DATA SHOWN:
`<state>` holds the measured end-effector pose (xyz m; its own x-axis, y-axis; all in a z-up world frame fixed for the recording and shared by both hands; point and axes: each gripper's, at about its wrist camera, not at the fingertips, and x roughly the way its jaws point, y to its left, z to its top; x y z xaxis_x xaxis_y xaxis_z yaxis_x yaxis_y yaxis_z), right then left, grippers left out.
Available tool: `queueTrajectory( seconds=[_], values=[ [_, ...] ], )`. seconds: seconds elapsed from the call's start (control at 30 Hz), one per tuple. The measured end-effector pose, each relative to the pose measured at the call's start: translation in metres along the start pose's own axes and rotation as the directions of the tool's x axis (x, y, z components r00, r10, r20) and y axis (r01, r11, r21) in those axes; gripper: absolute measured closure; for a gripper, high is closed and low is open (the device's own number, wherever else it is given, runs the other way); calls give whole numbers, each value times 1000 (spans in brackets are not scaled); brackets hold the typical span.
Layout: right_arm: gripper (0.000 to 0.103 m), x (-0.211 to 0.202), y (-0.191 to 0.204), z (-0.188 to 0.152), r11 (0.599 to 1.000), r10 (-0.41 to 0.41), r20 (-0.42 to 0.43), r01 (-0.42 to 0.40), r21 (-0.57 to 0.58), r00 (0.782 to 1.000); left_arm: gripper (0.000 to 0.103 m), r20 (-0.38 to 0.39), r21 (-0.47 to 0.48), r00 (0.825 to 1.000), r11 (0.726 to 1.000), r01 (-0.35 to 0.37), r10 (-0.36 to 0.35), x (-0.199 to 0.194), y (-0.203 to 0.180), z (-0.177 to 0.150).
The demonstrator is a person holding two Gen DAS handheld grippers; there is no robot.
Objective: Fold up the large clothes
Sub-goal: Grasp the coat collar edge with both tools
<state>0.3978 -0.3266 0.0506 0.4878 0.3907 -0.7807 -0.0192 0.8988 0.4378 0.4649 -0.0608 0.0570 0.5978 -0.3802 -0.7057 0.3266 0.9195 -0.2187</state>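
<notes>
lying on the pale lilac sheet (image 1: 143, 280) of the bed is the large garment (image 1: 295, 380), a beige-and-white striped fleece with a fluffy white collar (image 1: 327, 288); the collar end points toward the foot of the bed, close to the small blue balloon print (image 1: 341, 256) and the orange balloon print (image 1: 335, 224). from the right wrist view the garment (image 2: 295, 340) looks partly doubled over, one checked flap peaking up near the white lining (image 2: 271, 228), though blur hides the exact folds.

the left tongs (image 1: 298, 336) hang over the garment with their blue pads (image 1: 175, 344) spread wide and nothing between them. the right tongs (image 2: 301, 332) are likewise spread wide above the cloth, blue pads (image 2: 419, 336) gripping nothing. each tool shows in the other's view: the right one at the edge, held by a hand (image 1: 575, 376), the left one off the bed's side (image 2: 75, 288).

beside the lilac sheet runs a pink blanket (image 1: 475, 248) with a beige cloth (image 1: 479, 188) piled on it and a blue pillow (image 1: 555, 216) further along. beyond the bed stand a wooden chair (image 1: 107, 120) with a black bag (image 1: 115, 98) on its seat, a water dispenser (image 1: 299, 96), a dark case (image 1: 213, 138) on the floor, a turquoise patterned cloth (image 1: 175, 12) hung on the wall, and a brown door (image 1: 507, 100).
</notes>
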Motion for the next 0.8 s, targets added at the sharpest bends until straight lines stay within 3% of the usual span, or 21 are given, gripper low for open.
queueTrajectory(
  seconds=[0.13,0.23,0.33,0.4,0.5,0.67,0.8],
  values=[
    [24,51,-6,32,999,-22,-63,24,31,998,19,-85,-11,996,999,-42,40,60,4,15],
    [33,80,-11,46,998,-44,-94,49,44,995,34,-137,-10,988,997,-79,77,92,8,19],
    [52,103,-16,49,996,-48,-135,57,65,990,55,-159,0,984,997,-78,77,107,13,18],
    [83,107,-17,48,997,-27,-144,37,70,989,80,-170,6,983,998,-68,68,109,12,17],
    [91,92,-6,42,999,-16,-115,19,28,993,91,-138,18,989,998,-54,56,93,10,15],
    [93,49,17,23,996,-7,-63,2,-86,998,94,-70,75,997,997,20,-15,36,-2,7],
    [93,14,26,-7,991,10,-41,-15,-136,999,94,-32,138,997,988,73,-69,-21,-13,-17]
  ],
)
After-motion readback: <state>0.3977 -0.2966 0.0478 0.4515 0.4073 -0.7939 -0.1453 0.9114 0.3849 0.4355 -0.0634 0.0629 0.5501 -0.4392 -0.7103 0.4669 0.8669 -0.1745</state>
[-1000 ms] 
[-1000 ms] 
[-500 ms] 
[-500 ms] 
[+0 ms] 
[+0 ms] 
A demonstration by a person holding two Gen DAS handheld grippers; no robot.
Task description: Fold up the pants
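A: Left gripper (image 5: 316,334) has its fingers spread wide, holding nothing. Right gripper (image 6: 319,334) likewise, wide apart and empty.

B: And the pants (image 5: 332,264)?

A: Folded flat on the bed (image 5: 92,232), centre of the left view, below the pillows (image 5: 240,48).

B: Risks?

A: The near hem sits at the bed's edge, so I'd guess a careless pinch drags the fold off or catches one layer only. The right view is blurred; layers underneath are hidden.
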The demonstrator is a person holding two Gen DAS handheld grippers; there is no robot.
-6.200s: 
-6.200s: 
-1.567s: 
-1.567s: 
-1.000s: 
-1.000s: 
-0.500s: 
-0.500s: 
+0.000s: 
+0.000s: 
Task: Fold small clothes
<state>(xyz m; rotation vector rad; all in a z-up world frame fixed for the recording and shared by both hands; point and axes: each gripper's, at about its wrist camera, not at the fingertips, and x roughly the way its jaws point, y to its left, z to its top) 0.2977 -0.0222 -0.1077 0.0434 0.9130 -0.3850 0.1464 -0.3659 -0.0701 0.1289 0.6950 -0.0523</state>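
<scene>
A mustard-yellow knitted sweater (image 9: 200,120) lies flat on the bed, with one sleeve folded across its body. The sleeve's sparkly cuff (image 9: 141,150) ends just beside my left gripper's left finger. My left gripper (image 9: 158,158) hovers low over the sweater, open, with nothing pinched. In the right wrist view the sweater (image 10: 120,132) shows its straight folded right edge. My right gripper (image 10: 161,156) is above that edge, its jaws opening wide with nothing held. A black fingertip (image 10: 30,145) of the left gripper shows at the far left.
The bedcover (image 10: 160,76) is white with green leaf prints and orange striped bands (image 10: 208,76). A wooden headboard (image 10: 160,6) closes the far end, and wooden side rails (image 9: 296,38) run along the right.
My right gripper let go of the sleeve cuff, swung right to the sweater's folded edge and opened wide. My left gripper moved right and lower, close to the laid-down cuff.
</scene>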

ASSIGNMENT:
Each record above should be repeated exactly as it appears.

PROBLEM SOLUTION:
`<state>` holds the measured end-effector pose (xyz m; its own x-axis, y-axis; all in a z-up world frame fixed for the recording and shared by both hands; point and axes: each gripper's, at about its wrist camera, not at the fingertips, and x roughly the way its jaws point, y to its left, z to its top; x y z xaxis_x xaxis_y xaxis_z yaxis_x yaxis_y yaxis_z), right then left, grippers left out.
Available tool: `queueTrajectory( seconds=[_], values=[ [_, ...] ], )`. seconds: seconds elapsed from the call's start (control at 30 Hz), one per tuple. The measured end-effector pose, each relative to the pose measured at the call's start: translation in metres along the start pose's own axes and rotation as the directions of the tool's x axis (x, y, z components r00, r10, r20) and y axis (r01, r11, r21) in those axes; gripper: absolute measured closure; for a gripper, high is closed and low is open (the device's own number, wherever else it is given, runs the other way); calls give whole numbers, each value times 1000 (spans in brackets are not scaled); brackets hold the typical span.
Layout: right_arm: gripper (0.000 to 0.103 m), x (-0.211 to 0.202), y (-0.191 to 0.204), z (-0.188 to 0.152), r11 (0.599 to 1.000), r10 (-0.41 to 0.41), r20 (-0.42 to 0.43), r01 (-0.42 to 0.40), r21 (-0.57 to 0.58), r00 (0.782 to 1.000); left_arm: gripper (0.000 to 0.103 m), r20 (-0.38 to 0.39), r21 (-0.47 to 0.48), r00 (0.825 to 1.000), r11 (0.726 to 1.000), r01 (-0.35 to 0.37), r10 (-0.36 to 0.35), x (-0.199 to 0.194), y (-0.203 to 0.180), z (-0.177 to 0.150).
The demonstrator is a person holding two Gen DAS handheld grippers; there is no robot.
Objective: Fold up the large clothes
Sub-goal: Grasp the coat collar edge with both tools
<state>0.3978 -0.3266 0.0506 0.4878 0.3907 -0.7807 -0.0192 0.8988 0.4378 0.4649 -0.0608 0.0570 0.5978 -0.3802 -0.7057 0.3266 0.9195 -0.2187</state>
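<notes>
lying on the pale lilac sheet (image 1: 143, 280) of the bed is the large garment (image 1: 295, 380), a beige-and-white striped fleece with a fluffy white collar (image 1: 327, 288); the collar end points toward the foot of the bed, close to the small blue balloon print (image 1: 341, 256) and the orange balloon print (image 1: 335, 224). from the right wrist view the garment (image 2: 295, 340) looks partly doubled over, one checked flap peaking up near the white lining (image 2: 271, 228), though blur hides the exact folds.

the left tongs (image 1: 298, 336) hang over the garment with their blue pads (image 1: 175, 344) spread wide and nothing between them. the right tongs (image 2: 301, 332) are likewise spread wide above the cloth, blue pads (image 2: 419, 336) gripping nothing. each tool shows in the other's view: the right one at the edge, held by a hand (image 1: 575, 376), the left one off the bed's side (image 2: 75, 288).

beside the lilac sheet runs a pink blanket (image 1: 475, 248) with a beige cloth (image 1: 479, 188) piled on it and a blue pillow (image 1: 555, 216) further along. beyond the bed stand a wooden chair (image 1: 107, 120) with a black bag (image 1: 115, 98) on its seat, a water dispenser (image 1: 299, 96), a dark case (image 1: 213, 138) on the floor, a turquoise patterned cloth (image 1: 175, 12) hung on the wall, and a brown door (image 1: 507, 100).
</notes>
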Motion for the next 0.8 s, targets added at the sharpest bends until straight lines stay within 3% of the usual span, or 21 are given, gripper low for open.
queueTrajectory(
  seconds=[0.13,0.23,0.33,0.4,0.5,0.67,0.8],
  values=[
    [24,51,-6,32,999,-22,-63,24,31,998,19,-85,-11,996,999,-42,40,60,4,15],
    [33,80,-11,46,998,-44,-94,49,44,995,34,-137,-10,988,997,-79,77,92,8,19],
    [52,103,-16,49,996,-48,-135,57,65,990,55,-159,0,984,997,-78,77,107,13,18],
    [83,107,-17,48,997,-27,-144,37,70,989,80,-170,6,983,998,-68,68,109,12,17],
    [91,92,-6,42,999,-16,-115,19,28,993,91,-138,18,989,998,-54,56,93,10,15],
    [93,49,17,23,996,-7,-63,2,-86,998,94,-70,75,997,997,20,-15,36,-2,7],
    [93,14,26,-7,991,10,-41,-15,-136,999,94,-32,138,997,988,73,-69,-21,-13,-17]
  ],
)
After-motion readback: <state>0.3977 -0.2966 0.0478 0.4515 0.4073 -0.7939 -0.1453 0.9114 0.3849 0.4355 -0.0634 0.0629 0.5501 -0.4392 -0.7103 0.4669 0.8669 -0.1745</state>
[-1000 ms] 
[-1000 ms] 
[-500 ms] 
[-500 ms] 
[+0 ms] 
[+0 ms] 
A demonstration by a person holding two Gen DAS handheld grippers; no robot.
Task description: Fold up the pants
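A: Left gripper (image 5: 316,334) has its fingers spread wide, holding nothing. Right gripper (image 6: 319,334) likewise, wide apart and empty.

B: And the pants (image 5: 332,264)?

A: Folded flat on the bed (image 5: 92,232), centre of the left view, below the pillows (image 5: 240,48).

B: Risks?

A: The near hem sits at the bed's edge, so I'd guess a careless pinch drags the fold off or catches one layer only. The right view is blurred; layers underneath are hidden.
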The demonstrator is a person holding two Gen DAS handheld grippers; there is no robot.
-6.200s: 
-6.200s: 
-1.567s: 
-1.567s: 
-1.000s: 
-1.000s: 
-0.500s: 
-0.500s: 
+0.000s: 
+0.000s: 
Task: Fold small clothes
<state>(xyz m; rotation vector rad; all in a z-up world frame fixed for the recording and shared by both hands; point and axes: each gripper's, at about its wrist camera, not at the fingertips, and x roughly the way its jaws point, y to its left, z to its top) 0.2977 -0.0222 -0.1077 0.0434 0.9130 -0.3850 0.1464 -0.3659 -0.0701 0.1289 0.6950 -0.0523</state>
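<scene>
A mustard-yellow knitted sweater (image 9: 200,120) lies flat on the bed, with one sleeve folded across its body. The sleeve's sparkly cuff (image 9: 141,150) ends just beside my left gripper's left finger. My left gripper (image 9: 158,158) hovers low over the sweater, open, with nothing pinched. In the right wrist view the sweater (image 10: 120,132) shows its straight folded right edge. My right gripper (image 10: 161,156) is above that edge, its jaws opening wide with nothing held. A black fingertip (image 10: 30,145) of the left gripper shows at the far left.
The bedcover (image 10: 160,76) is white with green leaf prints and orange striped bands (image 10: 208,76). A wooden headboard (image 10: 160,6) closes the far end, and wooden side rails (image 9: 296,38) run along the right.
My right gripper let go of the sleeve cuff, swung right to the sweater's folded edge and opened wide. My left gripper moved right and lower, close to the laid-down cuff.
</scene>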

There is nothing else to this exercise.